(Aim of the task) What you write should be the line containing "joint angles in" followed by every line after it to the end of the listing, exactly as given, and nothing more.

(Data segment)

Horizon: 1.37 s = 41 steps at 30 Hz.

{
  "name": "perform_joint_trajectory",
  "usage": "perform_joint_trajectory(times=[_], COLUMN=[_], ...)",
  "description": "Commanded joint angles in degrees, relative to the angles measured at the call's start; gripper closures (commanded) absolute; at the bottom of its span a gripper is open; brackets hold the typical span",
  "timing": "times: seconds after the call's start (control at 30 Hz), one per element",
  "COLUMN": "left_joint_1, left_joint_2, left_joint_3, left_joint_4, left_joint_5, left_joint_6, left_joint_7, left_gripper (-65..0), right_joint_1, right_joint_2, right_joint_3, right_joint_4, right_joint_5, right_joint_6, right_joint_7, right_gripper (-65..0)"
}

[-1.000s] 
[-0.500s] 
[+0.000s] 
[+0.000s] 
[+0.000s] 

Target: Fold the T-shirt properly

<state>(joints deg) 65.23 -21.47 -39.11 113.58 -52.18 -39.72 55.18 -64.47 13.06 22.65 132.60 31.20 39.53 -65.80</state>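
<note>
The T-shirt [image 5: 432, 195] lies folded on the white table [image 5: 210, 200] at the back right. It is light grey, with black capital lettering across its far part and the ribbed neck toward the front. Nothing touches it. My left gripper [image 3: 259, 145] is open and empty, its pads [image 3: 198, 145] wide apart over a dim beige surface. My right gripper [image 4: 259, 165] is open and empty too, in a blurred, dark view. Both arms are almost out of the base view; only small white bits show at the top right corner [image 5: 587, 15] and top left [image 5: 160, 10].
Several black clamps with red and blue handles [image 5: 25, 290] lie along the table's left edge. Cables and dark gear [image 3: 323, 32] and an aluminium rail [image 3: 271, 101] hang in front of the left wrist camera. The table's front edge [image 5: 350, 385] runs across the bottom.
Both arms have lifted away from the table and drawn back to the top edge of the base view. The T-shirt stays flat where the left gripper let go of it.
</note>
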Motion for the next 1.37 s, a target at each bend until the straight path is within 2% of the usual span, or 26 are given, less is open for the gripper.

(Solved problem)
  "description": "Commanded joint angles in degrees, relative to the angles measured at the call's start; gripper closures (commanded) absolute; at the bottom of its span a gripper is open; brackets hold the typical span",
  "timing": "times: seconds after the call's start (control at 30 Hz), one per element",
  "COLUMN": "left_joint_1, left_joint_2, left_joint_3, left_joint_4, left_joint_5, left_joint_6, left_joint_7, left_gripper (-65..0), right_joint_1, right_joint_2, right_joint_3, right_joint_4, right_joint_5, right_joint_6, right_joint_7, right_gripper (-65..0)"
}

[-1.000s] 
[-0.500s] 
[+0.000s] 
[+0.000s] 
[+0.000s] 

Target: Fold the T-shirt properly

<state>(joints deg) 65.23 -21.47 -39.11 113.58 -52.18 -39.72 55.18 -64.47 13.06 22.65 132.60 31.20 39.53 -65.80</state>
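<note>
The T-shirt [image 5: 432, 195] lies folded on the white table [image 5: 210, 200] at the back right. It is light grey, with black capital lettering across its far part and the ribbed neck toward the front. Nothing touches it. My left gripper [image 3: 259, 145] is open and empty, its pads [image 3: 198, 145] wide apart over a dim beige surface. My right gripper [image 4: 259, 165] is open and empty too, in a blurred, dark view. Both arms are almost out of the base view; only small white bits show at the top right corner [image 5: 587, 15] and top left [image 5: 160, 10].
Several black clamps with red and blue handles [image 5: 25, 290] lie along the table's left edge. Cables and dark gear [image 3: 323, 32] and an aluminium rail [image 3: 271, 101] hang in front of the left wrist camera. The table's front edge [image 5: 350, 385] runs across the bottom.
Both arms have lifted away from the table and drawn back to the top edge of the base view. The T-shirt stays flat where the left gripper let go of it.
</note>
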Motion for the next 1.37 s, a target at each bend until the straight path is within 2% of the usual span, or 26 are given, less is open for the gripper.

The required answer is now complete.